__About this task__: For the material below, return exactly the lines starting at the line containing "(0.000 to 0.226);" and ending at the line containing "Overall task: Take", both ends included, and no others.

__Dataset extract__:

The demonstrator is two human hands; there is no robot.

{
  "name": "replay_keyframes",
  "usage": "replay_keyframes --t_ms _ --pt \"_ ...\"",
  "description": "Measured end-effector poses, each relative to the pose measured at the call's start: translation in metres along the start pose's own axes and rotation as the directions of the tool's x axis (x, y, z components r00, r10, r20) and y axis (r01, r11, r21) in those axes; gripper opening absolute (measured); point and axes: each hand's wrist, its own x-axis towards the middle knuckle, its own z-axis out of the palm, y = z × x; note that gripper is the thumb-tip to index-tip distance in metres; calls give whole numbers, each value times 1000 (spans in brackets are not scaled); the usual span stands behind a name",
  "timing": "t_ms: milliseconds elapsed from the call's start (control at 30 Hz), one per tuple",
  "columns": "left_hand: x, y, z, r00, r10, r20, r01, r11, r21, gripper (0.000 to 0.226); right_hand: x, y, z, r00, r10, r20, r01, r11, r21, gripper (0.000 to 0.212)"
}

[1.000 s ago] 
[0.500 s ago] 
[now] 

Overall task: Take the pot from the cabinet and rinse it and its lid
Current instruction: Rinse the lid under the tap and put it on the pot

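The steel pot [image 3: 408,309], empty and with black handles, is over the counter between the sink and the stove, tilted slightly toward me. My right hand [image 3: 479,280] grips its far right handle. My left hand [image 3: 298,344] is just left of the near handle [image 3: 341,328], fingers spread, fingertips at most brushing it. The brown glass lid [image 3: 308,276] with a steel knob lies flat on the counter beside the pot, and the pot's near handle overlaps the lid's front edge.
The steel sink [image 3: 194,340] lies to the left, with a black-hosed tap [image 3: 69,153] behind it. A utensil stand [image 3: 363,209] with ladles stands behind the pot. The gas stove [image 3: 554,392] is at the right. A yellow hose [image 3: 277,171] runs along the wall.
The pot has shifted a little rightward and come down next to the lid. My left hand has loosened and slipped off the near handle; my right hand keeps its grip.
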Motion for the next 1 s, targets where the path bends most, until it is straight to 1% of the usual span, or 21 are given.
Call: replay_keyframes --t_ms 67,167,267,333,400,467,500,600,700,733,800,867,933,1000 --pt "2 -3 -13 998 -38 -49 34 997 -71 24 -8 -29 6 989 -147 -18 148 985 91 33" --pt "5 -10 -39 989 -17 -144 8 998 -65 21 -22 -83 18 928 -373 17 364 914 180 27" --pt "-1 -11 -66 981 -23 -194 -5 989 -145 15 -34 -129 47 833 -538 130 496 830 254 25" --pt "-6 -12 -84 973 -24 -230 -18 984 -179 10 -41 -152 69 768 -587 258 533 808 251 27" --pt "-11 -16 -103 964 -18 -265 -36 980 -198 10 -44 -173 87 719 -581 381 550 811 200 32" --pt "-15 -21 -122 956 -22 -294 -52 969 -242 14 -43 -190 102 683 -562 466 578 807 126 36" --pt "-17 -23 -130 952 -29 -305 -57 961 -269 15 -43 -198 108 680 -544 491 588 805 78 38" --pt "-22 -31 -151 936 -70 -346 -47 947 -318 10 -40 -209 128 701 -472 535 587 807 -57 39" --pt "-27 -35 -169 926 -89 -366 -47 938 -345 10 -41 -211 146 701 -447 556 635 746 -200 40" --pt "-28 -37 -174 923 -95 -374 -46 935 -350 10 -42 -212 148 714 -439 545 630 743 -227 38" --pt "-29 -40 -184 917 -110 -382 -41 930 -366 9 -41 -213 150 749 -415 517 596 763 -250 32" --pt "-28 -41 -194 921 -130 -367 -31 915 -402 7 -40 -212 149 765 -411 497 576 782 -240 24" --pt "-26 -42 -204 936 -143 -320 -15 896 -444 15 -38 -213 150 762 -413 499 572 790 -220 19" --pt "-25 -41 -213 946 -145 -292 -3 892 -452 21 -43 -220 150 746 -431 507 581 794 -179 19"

__Response for this exercise__:
  "columns": "left_hand: x, y, z, r00, r10, r20, r01, r11, r21, gripper (0.000 to 0.226); right_hand: x, y, z, r00, r10, r20, r01, r11, r21, gripper (0.000 to 0.212)"
}

[1.000 s ago] 
[0.500 s ago] 
[now] 

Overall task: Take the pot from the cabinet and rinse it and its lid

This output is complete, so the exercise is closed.